REQUIRED ACTION: Pictures stay out of this copy; please retype only the lines from the start of the records through the line with "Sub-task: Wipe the".

(Dataset records)
○ ○ ○
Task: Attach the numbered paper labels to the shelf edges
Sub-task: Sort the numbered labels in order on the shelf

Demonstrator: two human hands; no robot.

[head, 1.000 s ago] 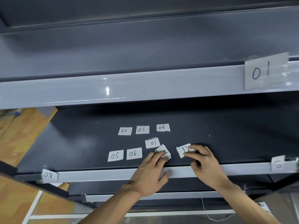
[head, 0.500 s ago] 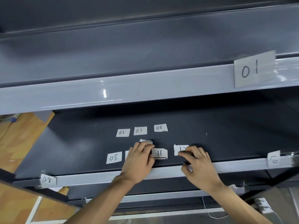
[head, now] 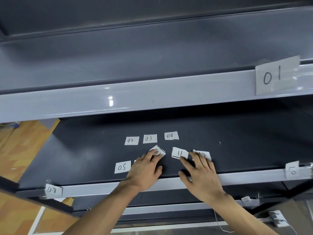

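Done: labels 01 (head: 276, 75), 08 (head: 52, 189) taped on edges | Left: 02 (head: 131, 140)–05 (head: 122, 167), 11 (head: 179, 153) loose on shelf (head: 76, 150) | left hand (head: 144, 172), right hand (head: 201, 175): flat, fingers spread, pressing slips, gripping nothing

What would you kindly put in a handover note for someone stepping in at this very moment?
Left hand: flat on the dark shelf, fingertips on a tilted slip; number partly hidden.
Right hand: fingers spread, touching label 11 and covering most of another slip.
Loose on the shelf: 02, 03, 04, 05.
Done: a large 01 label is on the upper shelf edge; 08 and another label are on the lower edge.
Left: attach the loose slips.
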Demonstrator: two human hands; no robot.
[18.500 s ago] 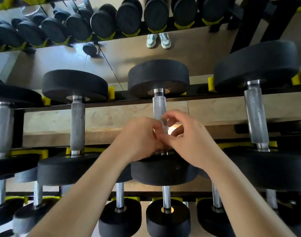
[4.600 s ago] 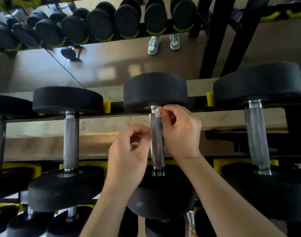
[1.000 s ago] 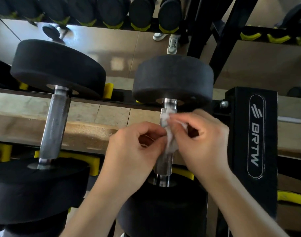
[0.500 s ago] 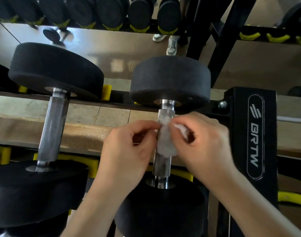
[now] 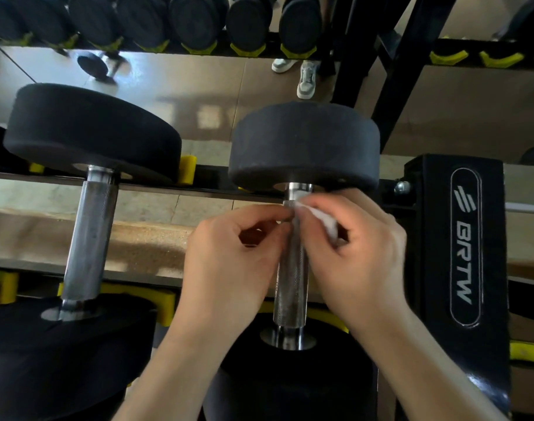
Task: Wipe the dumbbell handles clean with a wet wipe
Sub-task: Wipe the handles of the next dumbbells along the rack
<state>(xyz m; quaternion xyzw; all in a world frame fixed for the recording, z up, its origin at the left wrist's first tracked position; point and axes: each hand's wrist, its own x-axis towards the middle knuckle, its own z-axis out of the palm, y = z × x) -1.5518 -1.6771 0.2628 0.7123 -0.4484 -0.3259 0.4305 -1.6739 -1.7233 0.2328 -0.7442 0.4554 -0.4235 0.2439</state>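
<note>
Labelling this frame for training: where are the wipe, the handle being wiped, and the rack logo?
wipe (image 5: 325, 220), head view, its white bunched middle.
handle (image 5: 290, 290), head view, bare knurled lower half.
logo (image 5: 465, 238), head view, lettering on the black post.

A gym: rows of black dumbbells (image 5: 92, 132) rest in yellow cradles (image 5: 187, 169) on a branded black rack (image 5: 435, 238).
</note>
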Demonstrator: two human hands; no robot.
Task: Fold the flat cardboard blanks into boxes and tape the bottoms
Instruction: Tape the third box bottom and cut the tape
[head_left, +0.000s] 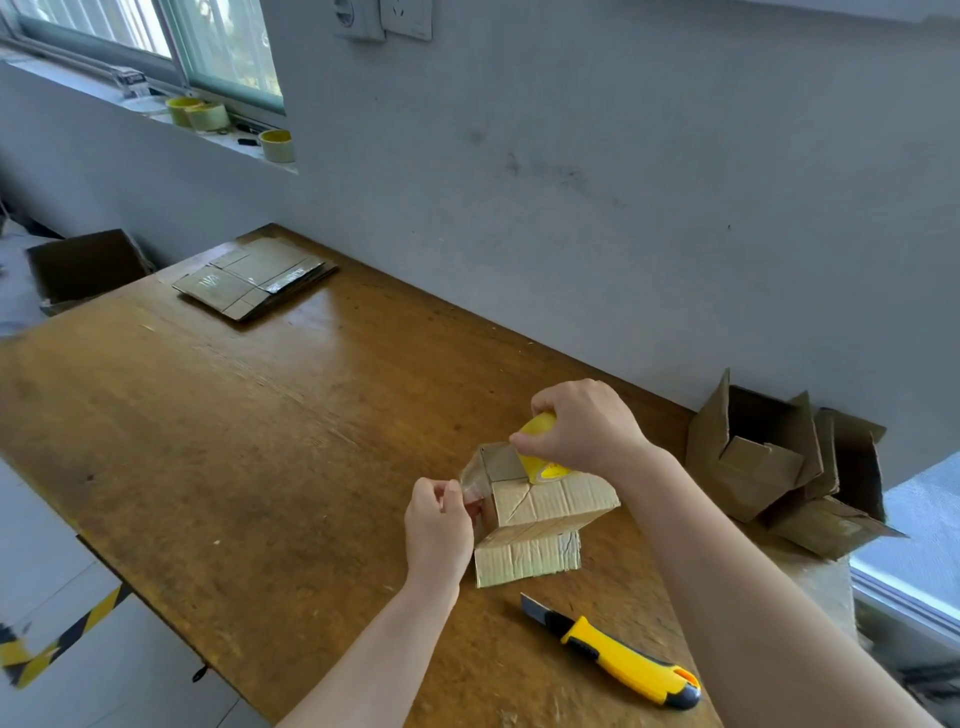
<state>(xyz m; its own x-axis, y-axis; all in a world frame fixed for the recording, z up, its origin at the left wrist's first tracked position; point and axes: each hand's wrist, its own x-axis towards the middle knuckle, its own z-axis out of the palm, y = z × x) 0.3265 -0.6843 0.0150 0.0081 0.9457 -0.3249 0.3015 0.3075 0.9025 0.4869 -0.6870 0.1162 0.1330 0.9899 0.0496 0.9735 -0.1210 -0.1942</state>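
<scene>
A small folded cardboard box (550, 506) stands on the wooden table (234, 441), its closed flaps facing up. My right hand (587, 426) grips a yellow roll of clear tape (540, 452) that rests on top of the box. A strip of clear tape runs from the roll over the box's left edge. My left hand (439, 525) pinches the free end of that strip beside the box's left side. A stack of flat cardboard blanks (254, 280) lies at the far end of the table.
A yellow utility knife (618, 657) with its blade out lies near the table's front edge, right of my left arm. Several folded boxes (779, 462) sit piled at the right against the wall. An open carton (85, 267) stands beyond the table's far left. Tape rolls (208, 117) line the windowsill.
</scene>
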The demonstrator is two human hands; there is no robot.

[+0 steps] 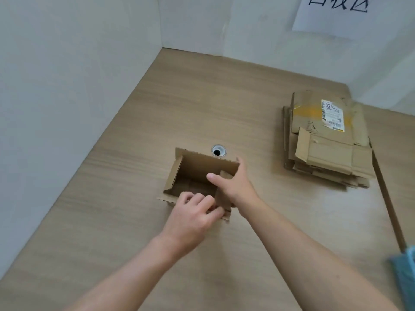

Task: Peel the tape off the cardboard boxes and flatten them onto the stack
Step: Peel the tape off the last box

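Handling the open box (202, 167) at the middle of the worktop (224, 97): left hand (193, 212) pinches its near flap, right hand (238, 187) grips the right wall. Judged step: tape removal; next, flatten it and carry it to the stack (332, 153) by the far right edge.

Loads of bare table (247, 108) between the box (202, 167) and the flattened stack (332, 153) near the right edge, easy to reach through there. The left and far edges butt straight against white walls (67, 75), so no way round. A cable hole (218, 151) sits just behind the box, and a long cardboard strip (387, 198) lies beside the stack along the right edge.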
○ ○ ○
RESULT FOR THIS EXERCISE:
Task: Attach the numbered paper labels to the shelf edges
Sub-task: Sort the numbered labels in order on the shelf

Demonstrator: two human hands; no robot.

[head, 1.000 s ago] 
[head, 0.500 s ago] 
[head, now] 

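Done: labels 01 (head: 276, 75), 08 (head: 52, 189) taped on edges | Left: 02 (head: 131, 140)–05 (head: 122, 167), 11 (head: 179, 153) loose on shelf (head: 76, 150) | left hand (head: 144, 172), right hand (head: 201, 175): flat, fingers spread, pressing slips, gripping nothing

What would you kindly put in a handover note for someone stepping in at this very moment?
Left hand: flat on the dark shelf, fingertips on a tilted slip; number partly hidden.
Right hand: fingers spread, touching label 11 and covering most of another slip.
Loose on the shelf: 02, 03, 04, 05.
Done: a large 01 label is on the upper shelf edge; 08 and another label are on the lower edge.
Left: attach the loose slips.
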Demonstrator: two human hands; no robot.
[18.500 s ago] 
[4.600 s ago] 
[1.000 s ago] 
[0.500 s ago] 
[now] 
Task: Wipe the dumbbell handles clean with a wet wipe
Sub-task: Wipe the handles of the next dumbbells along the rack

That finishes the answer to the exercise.